Andreas February 28, 2010 at 6:29 pm

I dont know wether this abstract gives a fair account of Steinweis’ book, which I haven’t read myself. Therefore my comment will refer to what is said in above summary.

I think it will be very difficult to maintain that Anti-Semitism in Germany before the 1930ies was in any way more virulent than in any other European country of that time.
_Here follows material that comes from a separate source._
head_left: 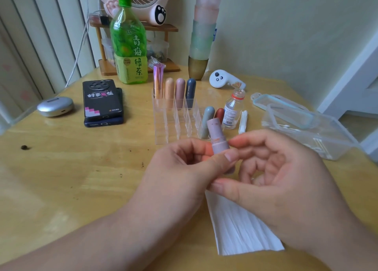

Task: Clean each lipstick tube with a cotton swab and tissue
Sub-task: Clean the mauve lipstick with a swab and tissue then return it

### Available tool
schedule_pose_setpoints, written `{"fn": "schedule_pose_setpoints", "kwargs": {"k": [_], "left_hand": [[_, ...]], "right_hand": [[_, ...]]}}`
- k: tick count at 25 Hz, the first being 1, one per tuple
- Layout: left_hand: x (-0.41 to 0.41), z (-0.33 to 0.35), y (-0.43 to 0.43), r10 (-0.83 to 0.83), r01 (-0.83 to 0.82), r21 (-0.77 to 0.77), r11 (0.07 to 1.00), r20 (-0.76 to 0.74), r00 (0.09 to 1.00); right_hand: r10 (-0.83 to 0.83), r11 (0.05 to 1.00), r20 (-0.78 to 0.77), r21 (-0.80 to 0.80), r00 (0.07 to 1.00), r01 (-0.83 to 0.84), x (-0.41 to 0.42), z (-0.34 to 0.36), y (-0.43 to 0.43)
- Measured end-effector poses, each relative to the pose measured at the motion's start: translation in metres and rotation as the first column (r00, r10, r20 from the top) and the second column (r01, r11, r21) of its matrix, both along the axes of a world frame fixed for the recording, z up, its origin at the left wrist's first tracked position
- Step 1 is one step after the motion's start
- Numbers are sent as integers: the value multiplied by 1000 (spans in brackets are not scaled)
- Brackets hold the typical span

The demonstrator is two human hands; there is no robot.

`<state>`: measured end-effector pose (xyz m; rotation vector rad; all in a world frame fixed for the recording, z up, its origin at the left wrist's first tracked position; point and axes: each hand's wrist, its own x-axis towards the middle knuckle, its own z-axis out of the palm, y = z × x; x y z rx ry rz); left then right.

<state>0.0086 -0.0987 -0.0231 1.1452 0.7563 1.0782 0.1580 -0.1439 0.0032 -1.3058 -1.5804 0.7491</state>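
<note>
Nearest you are your own two forearms, coming in from the lower edge, and the white tissue (241, 229) lying flat on the table (61, 178) under your right hand (286, 178). Your left hand (180, 168) pinches the lilac lipstick tube (217, 137) between thumb and forefinger, the thumb laid across its lower half. The tube stands nearly upright above your knuckles, tipped slightly to your left, its upper part speckled with dark marks. Your right hand is curled round the tube's lower end, forefinger tip against its side just right of your left thumb (whether the right thumb, just below, touches the tube I cannot tell). Just beyond your fingertips stands the clear organiser (173, 125). Four capped lipsticks (180, 90) stand in its far row, with a grey-green lipstick (207, 119) and a red-brown lipstick (219, 115) at its right end, directly behind the tube you hold. Beyond your right forefinger stand a small clear bottle (233, 111) and, just right of it, a bundle of cotton swabs (243, 121). Further right of that hand sits a clear plastic box (306, 135), its lid (282, 104) lying behind it. Well beyond your left hand lie two stacked phones (102, 100), with a green tea bottle (128, 45) farther off and a silver case (55, 107) out to that hand's left.
</note>
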Motion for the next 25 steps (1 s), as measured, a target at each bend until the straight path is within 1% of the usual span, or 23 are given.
{"fn": "schedule_pose_setpoints", "kwargs": {"k": [2, 4, 7, 8, 10, 12, 15, 20, 25], "left_hand": [[1, 1, -1, -7, 7, -8, 1000, 50, 999], [1, 1, -1, -34, 35, -13, 999, 88, 996], [1, 0, 0, -79, 87, -45, 995, 157, 984], [0, 0, 2, -85, 98, -55, 994, 197, 977], [-1, 1, 7, -92, 105, -37, 994, 260, 961], [-3, 0, 10, -84, 90, -10, 996, 276, 958], [-3, -2, 10, -82, 76, 33, 997, 254, 964], [-2, -1, 7, -46, 31, 85, 996, 182, 982], [-4, 0, 8, -16, -4, 117, 993, 173, 985]], "right_hand": [[-31, 999, -98, 38, 995, 35, -3, -9, 1], [-25, 998, -176, 51, 984, 34, -1, -13, 1], [50, 999, -360, 7, 932, -51, 7, -13, 1], [61, 998, -387, -4, 920, -68, 10, -14, 1], [59, 997, -374, -28, 926, -75, 16, -15, 1], [56, 994, -385, -60, 921, -86, 18, -16, 0], [79, 990, -420, -76, 904, -122, 16, -15, -2], [74, 987, -441, -96, 894, -129, 17, -17, -2], [87, 956, -548, -189, 832, -224, 15, -19, 2]]}}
What may be different is the fact that Germany had lost a war which, together with the economic crisis had washed away old elites and thrown social order into turmoil at a time when the unexperienced parliamentary democracy was widely disregarded and perceived incable of restoring order.
Hitler was eventually elected as the most hawkish politician available after all other parties had failed, not because of his Anti-Semitic extremism but despite of it.

By the time kristallnacht took place the Nazis had been able to take ideological and political control of nearly all aspects of public everyday life, from media over education to sports clubs. What can be considered a specific cultural trait is not the content of Nazi ideology but German obedience to authority, be it Prussian militarism, Nazism or Communism as in East Germany after 1945. The ideological content does not really matter.

Scott December 14, 2011 at 11:13 am

The second paragraph contains an error, Grynszpan shot Ernst vom Rath in November of 1938.